I'm only 20 but I figured I should start getting into a good routine now; my skin could definitely look better than what it does now! lol


----------



## donkeybals (Jan 13, 2011)

^^ Can I lick your face for breakfast? XD


----------



## sleepyhead (Nov 14, 2011)

I'm really sensitive to any scents in soaps and moisturizers so I have to be really careful with what I use. I really like Kiss My Face's Pure Olive Oil soap - it's unscented and it's just Saponified Olive Oil, Water, and Sodium Chloride. In the summer I break out if I use any type of moisturizer - I can't use conditioner in my hair either because it just turns oily. I just use an equal mixture of honey and plain yogurt and use it like a mask, putting it on for 10 minutes and letting it dry and then rinsing off. I put it on when I get up before i get into the shower and right before I go to bed. It leaves my skin really soft and not too dried out.


----------



## ThatName (Nov 9, 2011)

Laney said:


> I need to get into a routine with my skin. I only wash it maybe twice a day, and that's just splashing water on it. I have acne, dark spots, and pock marks! *screams*


Cocoa butter does wonders with dark spots. I also eat a healthy diet. I would ask a nutritionist. As the saying goes, "you are what you eat."


----------



## Promethea (Aug 24, 2009)

- The most important thing you can do for your facial skin is to never let the sun shine on it. It doesn't -need- it, and it will only age it. Over 90 percent of signs of aging on your skin come from the sun. My cousin is an assistant to a cosmetic surgeon and he made this point to her by showing her photos of how the skin on an older persons hiney is still smooth -- because it never sees the light of day. My skin doesn't breakout anymore, so I can slather on whatever sunscreen and typically I'm ok -- but if you need to just wear a hat with a big brim, whatever works, just don't let the sun touch it.

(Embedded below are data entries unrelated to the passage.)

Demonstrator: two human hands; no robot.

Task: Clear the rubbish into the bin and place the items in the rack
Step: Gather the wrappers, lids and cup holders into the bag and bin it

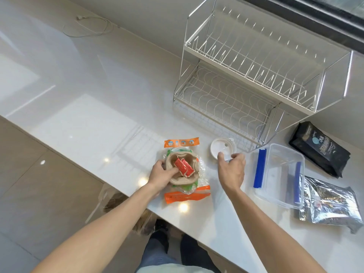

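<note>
A brown pulp cup tray (181,179) holding red sauce packets (184,167) lies on a clear plastic bag with orange ends (187,197) near the counter's front edge. My left hand (160,177) grips the tray's left rim, fingers inside it. My right hand (232,170) hovers with fingers apart just short of a white round lid (218,147). A two-tier white wire rack (254,75) stands at the back right with nothing in it.
A clear container with blue clips (279,174) sits right of my right hand. A black bag (321,148) and a silver foil bag (331,205) lie further right. A clear-lined bin (120,203) stands on the floor below the counter edge. A white cable (88,26) lies far left.
</note>
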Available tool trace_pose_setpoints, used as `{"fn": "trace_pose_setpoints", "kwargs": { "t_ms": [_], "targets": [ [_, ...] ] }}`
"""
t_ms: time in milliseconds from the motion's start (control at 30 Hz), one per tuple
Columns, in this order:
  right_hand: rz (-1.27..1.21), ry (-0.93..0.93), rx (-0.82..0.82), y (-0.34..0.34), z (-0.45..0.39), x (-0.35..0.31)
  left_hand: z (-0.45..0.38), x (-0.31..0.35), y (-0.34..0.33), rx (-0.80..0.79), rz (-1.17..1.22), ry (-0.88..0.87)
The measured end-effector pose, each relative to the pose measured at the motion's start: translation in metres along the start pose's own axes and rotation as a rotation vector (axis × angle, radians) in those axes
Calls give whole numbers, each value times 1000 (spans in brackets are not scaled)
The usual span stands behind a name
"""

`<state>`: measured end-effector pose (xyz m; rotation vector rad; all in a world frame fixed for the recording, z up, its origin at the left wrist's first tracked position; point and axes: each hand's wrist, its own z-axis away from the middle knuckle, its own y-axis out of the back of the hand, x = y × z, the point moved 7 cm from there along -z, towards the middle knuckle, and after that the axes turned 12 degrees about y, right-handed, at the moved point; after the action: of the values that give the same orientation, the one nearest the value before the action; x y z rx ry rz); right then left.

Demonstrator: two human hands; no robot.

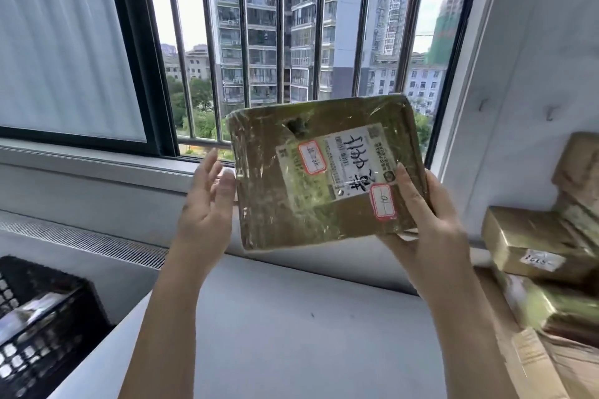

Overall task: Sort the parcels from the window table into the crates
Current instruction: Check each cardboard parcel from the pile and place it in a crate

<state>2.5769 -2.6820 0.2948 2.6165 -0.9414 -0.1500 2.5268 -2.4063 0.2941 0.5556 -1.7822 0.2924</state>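
In front of the barred window point(291, 42), raised above the pale grey table point(308, 334), is a flat brown cardboard parcel wrapped in clear shiny tape point(324, 172), tilted with its face toward the camera. It bears a white shipping label with black handwriting point(340, 165) and two small red-bordered stickers point(382, 202). The right hand point(431, 227) grips the parcel's lower right corner, thumb laid across the face beside one sticker and the other fingers hidden behind. The left hand point(204, 207) is just beside the parcel's left edge, fingers straight and spread, holding nothing; whether a fingertip touches the edge is unclear. At the right edge of the table lies a pile of brown taped parcels point(544, 269), blurred. Low at the left stands a black plastic lattice crate point(39, 334) with something pale inside.
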Motion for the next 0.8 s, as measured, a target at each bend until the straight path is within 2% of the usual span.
{"fn": "trace_pose_setpoints", "kwargs": {
  "t_ms": [100,200,333,400,433,500,600,733,800],
  "targets": [
    [86,-89,131,4,-2,0,20,-1,-27,-161,-32,50],
    [71,-116,126,0,-5,0,23,2,-40,-101,-13,-31],
    [-376,-176,-64,-12,-1,10,7,0,-29,-32,108,-118],
    [-659,-315,-78,-12,4,14,2,3,-21,-17,120,-155],
    [-724,-396,-35,-10,6,20,0,7,-18,-14,120,-177],
    [-712,-498,81,-5,8,35,-1,15,-15,-33,162,-233],
    [-632,-561,151,-1,6,47,-2,26,-21,-119,229,-288],
    [-441,-597,60,5,10,57,-1,35,-24,-174,203,-351],
    [-519,-633,-6,1,15,62,1,41,-27,-217,190,-390]
  ]
}}
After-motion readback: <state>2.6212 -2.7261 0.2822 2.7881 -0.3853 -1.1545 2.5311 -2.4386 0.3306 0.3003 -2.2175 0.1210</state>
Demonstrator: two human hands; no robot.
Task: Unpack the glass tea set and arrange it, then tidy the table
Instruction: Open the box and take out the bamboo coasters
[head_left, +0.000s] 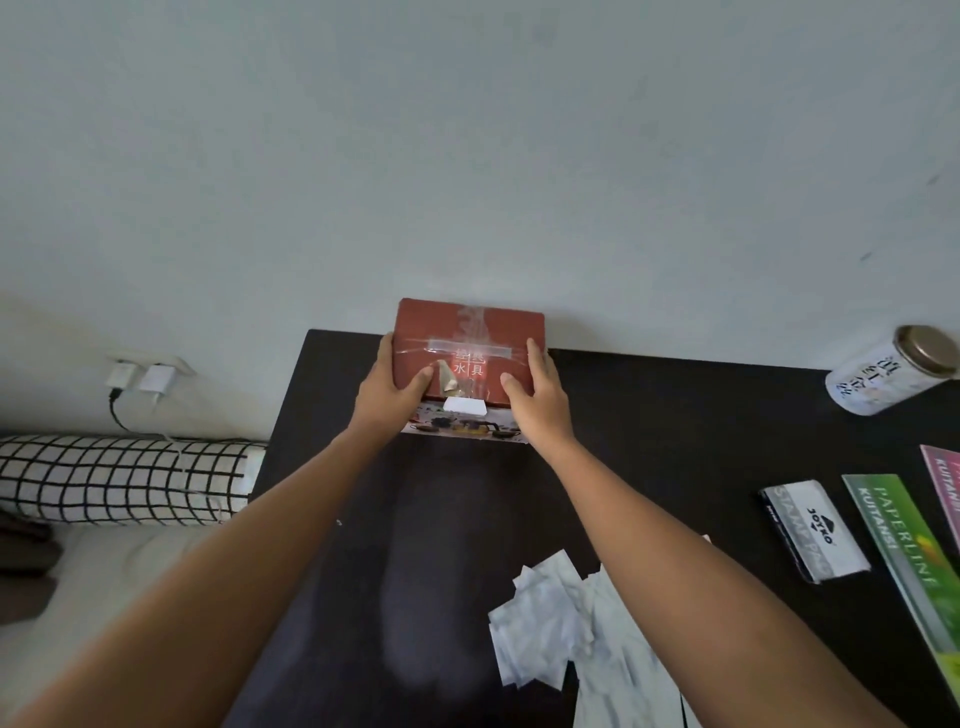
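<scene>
Head view: both hands, left (396, 396) and right (537, 397), clasp the taped box (467, 345); right of the box lie a tin (891, 370), booklets (904, 561), and papers (561, 623) nearer.

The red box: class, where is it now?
In the head view, the red box sits at the table's far edge against the wall, between both hands.

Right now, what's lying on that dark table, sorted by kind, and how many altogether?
Red box, held by both hands: 1
Tin: 1
Stamp pad box: 1
Receipt books: 2, one cut off at the edge
White paper pile: 1
Total: 6
</scene>
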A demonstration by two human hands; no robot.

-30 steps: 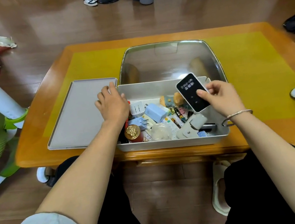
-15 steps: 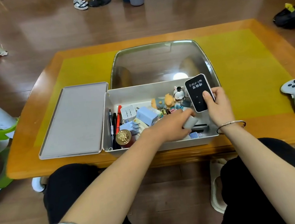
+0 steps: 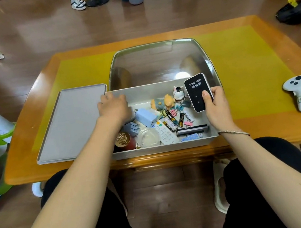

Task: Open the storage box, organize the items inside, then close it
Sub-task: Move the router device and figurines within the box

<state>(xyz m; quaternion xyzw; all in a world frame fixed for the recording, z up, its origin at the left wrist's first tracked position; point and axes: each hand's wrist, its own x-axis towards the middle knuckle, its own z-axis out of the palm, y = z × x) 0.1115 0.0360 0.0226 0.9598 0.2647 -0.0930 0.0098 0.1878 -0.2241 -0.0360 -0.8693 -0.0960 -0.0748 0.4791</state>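
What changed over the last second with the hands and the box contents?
The left hand went from the box's left rim to the white item near the front right half a second ago, and is now back at the far left corner of the storage box. Whether it holds anything cannot be told. The right hand kept gripping the black Wi-Fi device; the lid stayed put.

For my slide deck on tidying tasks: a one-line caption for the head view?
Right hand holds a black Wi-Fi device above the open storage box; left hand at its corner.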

- I already saw people mention drinking a lot of water -- yes, this is not to be underestimated.

- Antioxidants. 

- Exfoliate. 

- Keep your skin clean, free of oils and the breakouts might lessen. Neutrogena has a good facial bar, hypoallergenic and inexpensive considering how expensive a lot of these products are.

- Clinique has a good moisturizer for skin thats prone to breakouts. Its so light on the skin and doesn't hold in grease. Feels like your skin can still breathe under it. Just talk to the lady at the counter and she will know what you are asking for. Its a little more expensive -- last time I checked about 17ish bucks, but its worth it imo.


----------



## albertjr (Nov 28, 2012)

Here i am sharing some tips for beautiful skin..
1. Drink at least 5 glasses of water daily. 
2. Mix sandalwood powder, with rose water and add 2 to 3 drops of milk in it 
and apply on to your face and body. Shower after 22 minutes with warm 
water. 
3. Mix honey in water and drink, daily in the morning to keep your skin shiny 
and smooth. 
4. Warm honey and mix with cold water and apply on to face. Wash after it 
dry.


----------



## All in Twilight (Oct 12, 2012)

Promethea said:


> - The most important thing you can do for your facial skin is to never let the sun shine on it. It doesn't -need- it, and it will only age it. Over 90 percent of signs of aging on your skin come from the sun. My cousin is an assistant to a cosmetic surgeon and he made this point to her by showing her photos of how the skin on an older persons hiney is still smooth -- because it never sees the light of day. My skin doesn't breakout anymore, so I can slather on whatever sunscreen and typically I'm ok -- but if you need to just wear a hat with a big brim, whatever works, just don't let the sun touch it.
> 
> - I already saw people mention drinking a lot of water -- yes, this is not to be underestimated.


This. And it's free.
My last ex had a perfect skin because she had some sort of let's call it sun allergy for now. I always told her that if she wouldn't cool down that I would toss her into the sun (or shower). She was also very vain  
And white...If I'd stick her to a window, I could see her heartbeat.


----------



## Toru Okada (May 10, 2011)

Don't need to scrub or apply harsh soaps/masks to your skin. Warm water and cetaphil cleanser/off-brand cetaphil is great. Moisturize after showers.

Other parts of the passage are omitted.